### Provided entries

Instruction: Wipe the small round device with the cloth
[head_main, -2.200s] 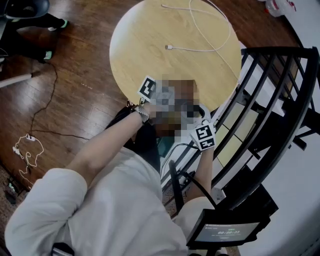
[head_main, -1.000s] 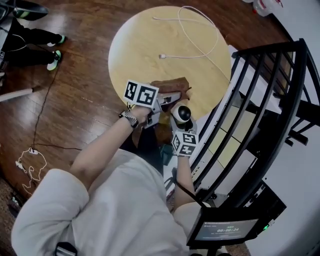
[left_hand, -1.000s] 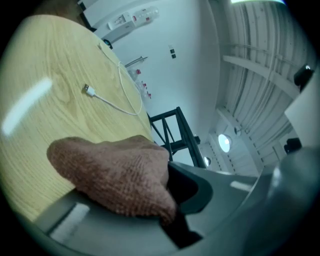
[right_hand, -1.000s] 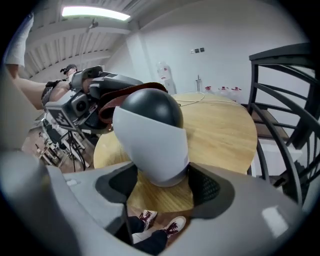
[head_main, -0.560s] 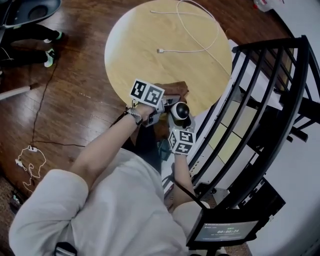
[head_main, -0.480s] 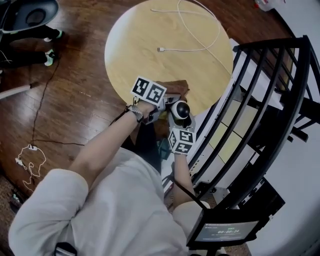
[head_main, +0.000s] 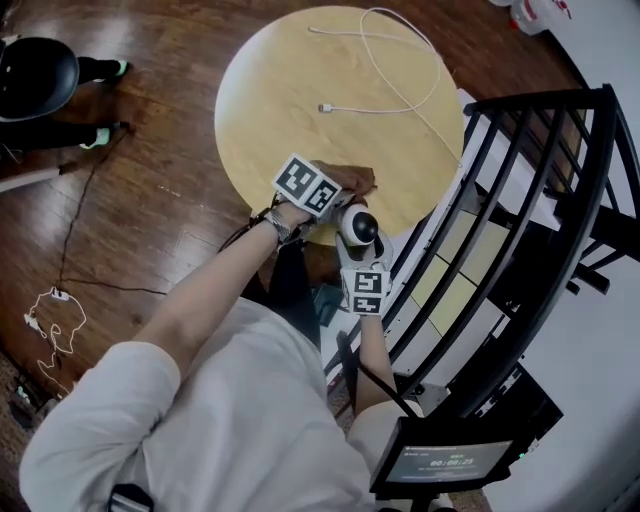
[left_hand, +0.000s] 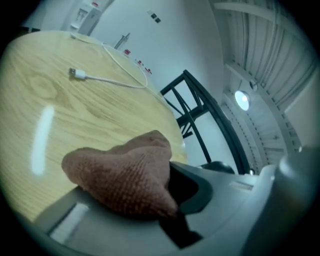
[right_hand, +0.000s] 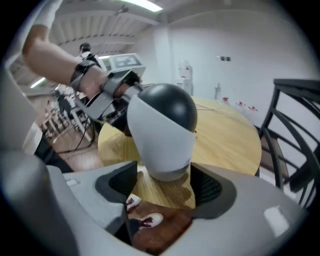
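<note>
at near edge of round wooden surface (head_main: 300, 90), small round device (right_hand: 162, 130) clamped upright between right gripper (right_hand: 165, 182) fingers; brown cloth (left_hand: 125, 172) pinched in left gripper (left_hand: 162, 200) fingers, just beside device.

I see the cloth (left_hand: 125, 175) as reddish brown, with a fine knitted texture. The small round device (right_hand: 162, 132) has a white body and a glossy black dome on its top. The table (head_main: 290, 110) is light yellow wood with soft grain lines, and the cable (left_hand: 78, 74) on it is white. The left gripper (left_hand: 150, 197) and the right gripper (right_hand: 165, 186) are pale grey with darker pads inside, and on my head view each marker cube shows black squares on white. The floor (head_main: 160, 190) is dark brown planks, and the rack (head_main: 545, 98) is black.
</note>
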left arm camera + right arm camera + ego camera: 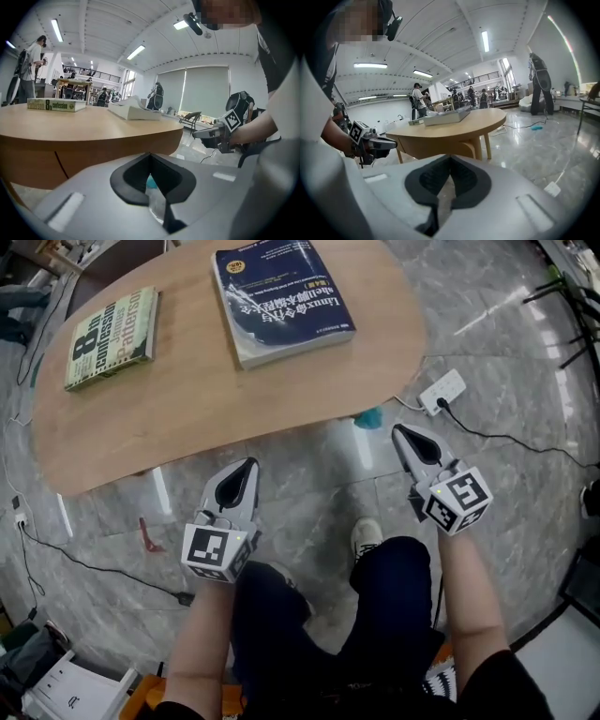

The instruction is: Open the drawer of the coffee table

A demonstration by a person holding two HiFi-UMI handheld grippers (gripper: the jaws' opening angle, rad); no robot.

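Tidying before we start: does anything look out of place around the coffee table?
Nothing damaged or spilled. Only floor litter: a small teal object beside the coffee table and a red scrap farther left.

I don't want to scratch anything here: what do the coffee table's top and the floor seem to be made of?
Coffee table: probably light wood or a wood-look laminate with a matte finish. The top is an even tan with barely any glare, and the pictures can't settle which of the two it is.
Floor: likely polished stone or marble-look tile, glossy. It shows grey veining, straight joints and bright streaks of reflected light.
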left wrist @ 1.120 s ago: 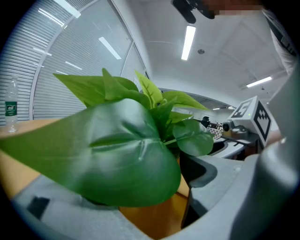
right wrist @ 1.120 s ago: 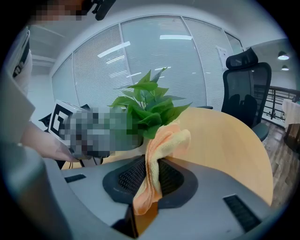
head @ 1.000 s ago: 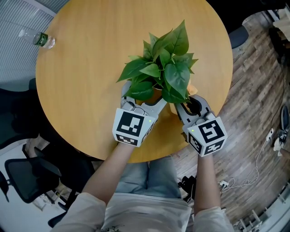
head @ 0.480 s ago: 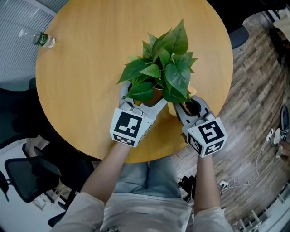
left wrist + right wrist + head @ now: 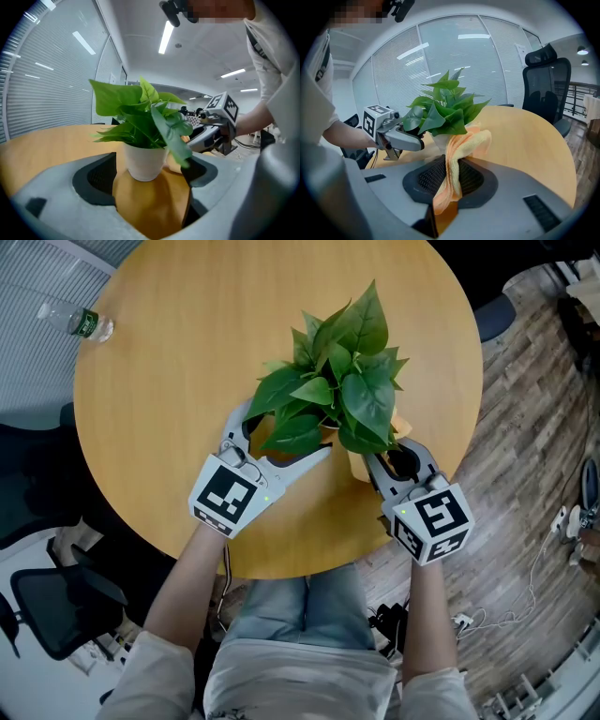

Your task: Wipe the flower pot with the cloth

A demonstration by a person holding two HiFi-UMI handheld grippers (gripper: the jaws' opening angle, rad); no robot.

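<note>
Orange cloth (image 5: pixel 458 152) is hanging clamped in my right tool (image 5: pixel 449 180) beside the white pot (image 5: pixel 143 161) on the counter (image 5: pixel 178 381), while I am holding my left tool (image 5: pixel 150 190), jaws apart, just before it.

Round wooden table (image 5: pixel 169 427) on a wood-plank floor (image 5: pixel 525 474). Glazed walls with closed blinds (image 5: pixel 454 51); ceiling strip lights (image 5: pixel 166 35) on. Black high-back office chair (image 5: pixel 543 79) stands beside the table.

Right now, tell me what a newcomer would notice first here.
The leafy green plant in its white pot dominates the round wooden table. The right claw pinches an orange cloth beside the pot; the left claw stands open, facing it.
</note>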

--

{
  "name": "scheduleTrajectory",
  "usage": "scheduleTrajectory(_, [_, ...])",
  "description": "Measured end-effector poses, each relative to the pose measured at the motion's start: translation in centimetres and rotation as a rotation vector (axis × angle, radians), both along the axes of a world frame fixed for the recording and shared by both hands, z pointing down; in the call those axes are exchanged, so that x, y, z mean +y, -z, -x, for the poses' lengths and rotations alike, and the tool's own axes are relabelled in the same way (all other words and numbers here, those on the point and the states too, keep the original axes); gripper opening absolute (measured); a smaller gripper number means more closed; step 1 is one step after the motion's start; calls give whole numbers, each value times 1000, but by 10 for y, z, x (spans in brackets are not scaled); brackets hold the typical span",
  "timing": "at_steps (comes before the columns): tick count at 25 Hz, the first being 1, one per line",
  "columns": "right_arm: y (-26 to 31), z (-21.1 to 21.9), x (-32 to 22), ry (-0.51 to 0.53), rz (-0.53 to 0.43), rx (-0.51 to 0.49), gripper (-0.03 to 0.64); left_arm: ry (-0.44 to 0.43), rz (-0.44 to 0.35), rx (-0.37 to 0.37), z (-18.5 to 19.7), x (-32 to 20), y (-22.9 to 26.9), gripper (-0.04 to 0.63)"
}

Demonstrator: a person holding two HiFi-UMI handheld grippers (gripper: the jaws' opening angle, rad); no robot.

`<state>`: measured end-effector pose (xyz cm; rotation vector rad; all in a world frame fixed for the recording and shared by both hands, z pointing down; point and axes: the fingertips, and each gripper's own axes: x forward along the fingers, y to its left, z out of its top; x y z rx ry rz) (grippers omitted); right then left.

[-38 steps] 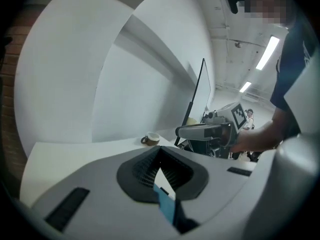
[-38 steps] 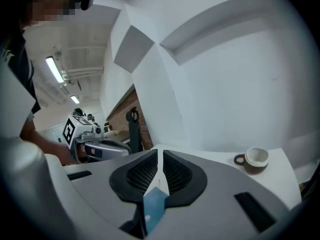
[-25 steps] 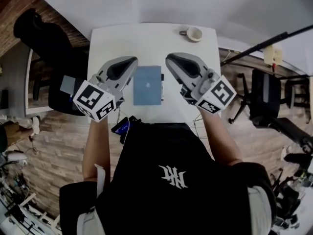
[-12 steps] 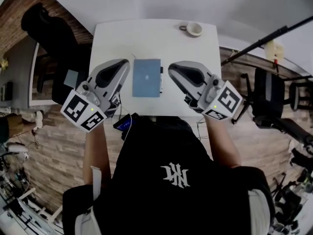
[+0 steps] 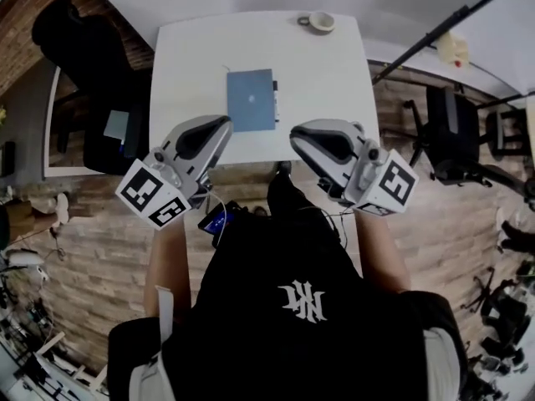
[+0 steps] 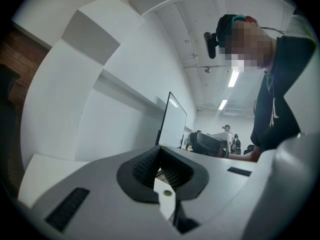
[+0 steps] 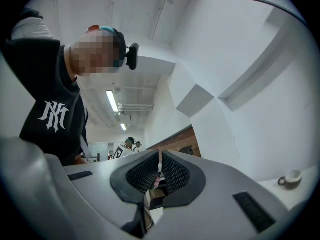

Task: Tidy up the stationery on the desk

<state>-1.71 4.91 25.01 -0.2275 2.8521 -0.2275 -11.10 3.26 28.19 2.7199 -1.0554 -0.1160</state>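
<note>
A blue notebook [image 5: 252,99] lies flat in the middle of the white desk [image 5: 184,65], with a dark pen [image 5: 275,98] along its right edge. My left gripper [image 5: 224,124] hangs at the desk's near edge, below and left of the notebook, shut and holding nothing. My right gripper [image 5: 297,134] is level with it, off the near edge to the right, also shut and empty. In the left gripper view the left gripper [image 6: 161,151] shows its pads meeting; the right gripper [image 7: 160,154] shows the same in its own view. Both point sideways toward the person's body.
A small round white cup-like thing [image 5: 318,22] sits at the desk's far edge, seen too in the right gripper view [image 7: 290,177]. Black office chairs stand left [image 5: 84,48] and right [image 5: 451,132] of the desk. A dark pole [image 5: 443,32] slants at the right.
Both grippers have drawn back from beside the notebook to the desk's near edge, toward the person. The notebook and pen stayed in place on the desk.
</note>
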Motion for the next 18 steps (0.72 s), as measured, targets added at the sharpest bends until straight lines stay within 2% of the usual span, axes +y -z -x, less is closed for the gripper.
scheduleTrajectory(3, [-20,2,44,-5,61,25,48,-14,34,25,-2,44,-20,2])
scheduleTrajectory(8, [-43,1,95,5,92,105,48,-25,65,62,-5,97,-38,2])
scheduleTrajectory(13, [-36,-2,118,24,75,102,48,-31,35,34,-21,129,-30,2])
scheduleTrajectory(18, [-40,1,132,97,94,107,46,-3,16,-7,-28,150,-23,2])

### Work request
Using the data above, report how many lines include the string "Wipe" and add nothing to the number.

### Response below
2